Budeprion1 (generic Wellbutrin) is a good example to consider. The first indication of something being wrong with this formulation came from the unexpected adverse events in patients taking this narrow therapeutic index medication. As often is the case, patients who were dispensed the generic form of this medication began to notice that the generic formulation, Budeprion XL, made them woozy, sick to their stomach or even suicidal. This is a well-documented case that was pursued by concerned citizens and helped result in U.S. FDA action. There are many anecdotal cases that haven’t yet been subjected to the same scientific rigor to link product quality to safety. One such example is generic Sumatriptan (Imitrex), a migraine drug for which there is anecdotal evidence that the generic causes “rebound headaches” that are often more prolonged than the original migraine.

It is critical for patients and providers to report if a drug does not behave as it should, as unexpected adverse events are an important red flag that can indicate safety problems. The recently released report on Countering Falsified and Substandard Drugs from the Institute of Medicine2 makes this point. It says “When pharmacovigilance systems indicate lack of medicines efficacy, these signals should be followed. In-depth investigations can eventually produce data on the specific consequences of falsified and substandard medicines.”

Poor quality manifests itself as either “lack of effect” or “serious adverse events,” which are easily identifiable. In both case, regulators rely on patients and providers to raise specific concerns, which get rolled up into aggregate safety reports. This reporting apparatus is an important and effective way of ensuring drug safety. However, as with all communication technology, regulators should consistently strive to ensure that reporting is as easy and intuitive as possible for patients and providers.

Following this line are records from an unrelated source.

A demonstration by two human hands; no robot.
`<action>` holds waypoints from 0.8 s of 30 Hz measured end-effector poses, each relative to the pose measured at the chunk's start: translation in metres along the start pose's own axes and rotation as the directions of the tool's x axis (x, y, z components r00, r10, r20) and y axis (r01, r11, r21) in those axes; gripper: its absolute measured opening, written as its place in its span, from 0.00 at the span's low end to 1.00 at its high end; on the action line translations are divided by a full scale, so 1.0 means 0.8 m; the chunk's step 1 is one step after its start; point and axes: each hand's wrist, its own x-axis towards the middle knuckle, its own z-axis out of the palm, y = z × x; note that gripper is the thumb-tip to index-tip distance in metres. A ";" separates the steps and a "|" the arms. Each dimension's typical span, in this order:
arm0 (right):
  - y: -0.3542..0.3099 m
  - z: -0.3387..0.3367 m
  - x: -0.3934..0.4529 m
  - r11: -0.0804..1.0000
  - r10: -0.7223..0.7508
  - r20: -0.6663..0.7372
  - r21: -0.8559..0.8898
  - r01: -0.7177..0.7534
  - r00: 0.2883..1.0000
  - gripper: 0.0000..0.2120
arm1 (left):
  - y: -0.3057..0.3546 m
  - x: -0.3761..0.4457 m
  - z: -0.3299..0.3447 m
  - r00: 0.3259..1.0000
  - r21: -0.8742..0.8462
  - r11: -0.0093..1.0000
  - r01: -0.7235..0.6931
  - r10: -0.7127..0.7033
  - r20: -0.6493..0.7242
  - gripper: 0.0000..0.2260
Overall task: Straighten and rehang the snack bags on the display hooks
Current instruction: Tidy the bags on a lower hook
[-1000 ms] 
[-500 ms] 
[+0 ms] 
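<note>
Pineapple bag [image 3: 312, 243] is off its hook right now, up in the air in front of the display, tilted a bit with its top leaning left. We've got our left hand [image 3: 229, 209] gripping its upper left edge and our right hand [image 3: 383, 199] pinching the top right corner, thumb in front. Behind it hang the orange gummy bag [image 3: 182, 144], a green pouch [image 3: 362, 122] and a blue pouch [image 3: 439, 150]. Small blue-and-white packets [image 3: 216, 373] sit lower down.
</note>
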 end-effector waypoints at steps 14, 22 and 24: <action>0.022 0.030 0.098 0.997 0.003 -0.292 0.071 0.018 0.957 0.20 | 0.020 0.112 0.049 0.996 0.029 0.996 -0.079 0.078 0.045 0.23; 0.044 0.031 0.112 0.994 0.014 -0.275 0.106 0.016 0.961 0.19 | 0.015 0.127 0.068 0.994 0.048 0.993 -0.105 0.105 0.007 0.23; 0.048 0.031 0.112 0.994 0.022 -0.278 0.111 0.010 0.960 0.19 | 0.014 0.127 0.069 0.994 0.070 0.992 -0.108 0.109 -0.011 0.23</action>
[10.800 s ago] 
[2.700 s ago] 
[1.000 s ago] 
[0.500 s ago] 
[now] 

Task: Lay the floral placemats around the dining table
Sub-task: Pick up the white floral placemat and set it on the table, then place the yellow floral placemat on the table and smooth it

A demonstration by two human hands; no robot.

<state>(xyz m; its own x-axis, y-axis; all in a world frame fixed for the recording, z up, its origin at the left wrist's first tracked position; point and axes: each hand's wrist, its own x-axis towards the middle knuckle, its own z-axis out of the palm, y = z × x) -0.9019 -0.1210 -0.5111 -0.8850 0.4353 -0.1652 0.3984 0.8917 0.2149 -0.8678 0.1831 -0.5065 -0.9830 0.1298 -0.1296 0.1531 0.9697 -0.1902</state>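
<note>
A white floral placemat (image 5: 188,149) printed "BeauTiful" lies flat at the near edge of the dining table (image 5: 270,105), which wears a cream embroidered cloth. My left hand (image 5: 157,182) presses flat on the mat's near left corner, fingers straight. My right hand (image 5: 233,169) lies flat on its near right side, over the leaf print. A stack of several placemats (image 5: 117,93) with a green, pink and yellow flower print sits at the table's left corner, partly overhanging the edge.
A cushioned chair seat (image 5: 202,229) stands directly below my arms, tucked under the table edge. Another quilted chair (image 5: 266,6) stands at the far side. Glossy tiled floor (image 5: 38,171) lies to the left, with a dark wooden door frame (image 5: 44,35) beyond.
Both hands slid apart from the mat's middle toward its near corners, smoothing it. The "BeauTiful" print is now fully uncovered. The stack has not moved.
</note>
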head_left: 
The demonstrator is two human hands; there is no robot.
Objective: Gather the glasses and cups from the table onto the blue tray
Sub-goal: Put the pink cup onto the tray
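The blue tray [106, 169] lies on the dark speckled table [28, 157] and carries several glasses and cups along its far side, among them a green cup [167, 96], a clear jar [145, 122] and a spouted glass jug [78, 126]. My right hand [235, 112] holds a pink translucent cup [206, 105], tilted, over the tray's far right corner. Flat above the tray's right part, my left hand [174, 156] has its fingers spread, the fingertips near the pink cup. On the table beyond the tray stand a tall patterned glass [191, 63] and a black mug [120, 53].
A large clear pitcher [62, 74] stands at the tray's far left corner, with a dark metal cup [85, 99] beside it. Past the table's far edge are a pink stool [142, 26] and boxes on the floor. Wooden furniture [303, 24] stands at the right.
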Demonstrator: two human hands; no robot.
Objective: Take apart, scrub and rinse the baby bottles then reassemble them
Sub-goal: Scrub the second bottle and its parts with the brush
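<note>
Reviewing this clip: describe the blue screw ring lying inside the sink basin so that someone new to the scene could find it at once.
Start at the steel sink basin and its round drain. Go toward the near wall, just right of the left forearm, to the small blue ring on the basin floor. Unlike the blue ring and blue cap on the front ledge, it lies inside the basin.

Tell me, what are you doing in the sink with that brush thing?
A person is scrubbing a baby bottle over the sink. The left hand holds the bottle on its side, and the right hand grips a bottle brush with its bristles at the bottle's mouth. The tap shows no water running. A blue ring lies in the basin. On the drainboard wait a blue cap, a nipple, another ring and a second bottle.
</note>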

Why does the U.S. FDA tell us to continue taking adulterated drugs?

A question emerges regarding what to do when the U.S. FDA tells us to continue taking drugs that are “adulterated.” We have seen this happen with Ranbaxy drugs over the last several years. The U.S. FDA is a science-based organization, and it first needs to establish a causal relationship between adverse events and the drug quality before asking us to stop taking these medications. Unfortunately, this is easier said than done. 

Reporting of adverse events for multi-sourced products (generics) needs attention. Historical data shows that adverse events are reported less frequency for generics than brand name drugs. This needs to significantly improve. Given the differences between generic formulations and their brand name counterparts (which I addressed in a previous blog post), it becomes so much more important to collect as much data on adverse events as possible for generic drugs. As consumers, we all need to be more proactive in reporting any adverse events for our medications to the U.S. FDA.

The U.S. FDA has a robust system and a process for collecting and analyzing adverse event data. A higher reporting rate of individual case reports and a deeper analysis of trends over longer periods of the aggregate case report data will allow the U.S. FDA to identify any potential safety signals that could be directly linked to product quality.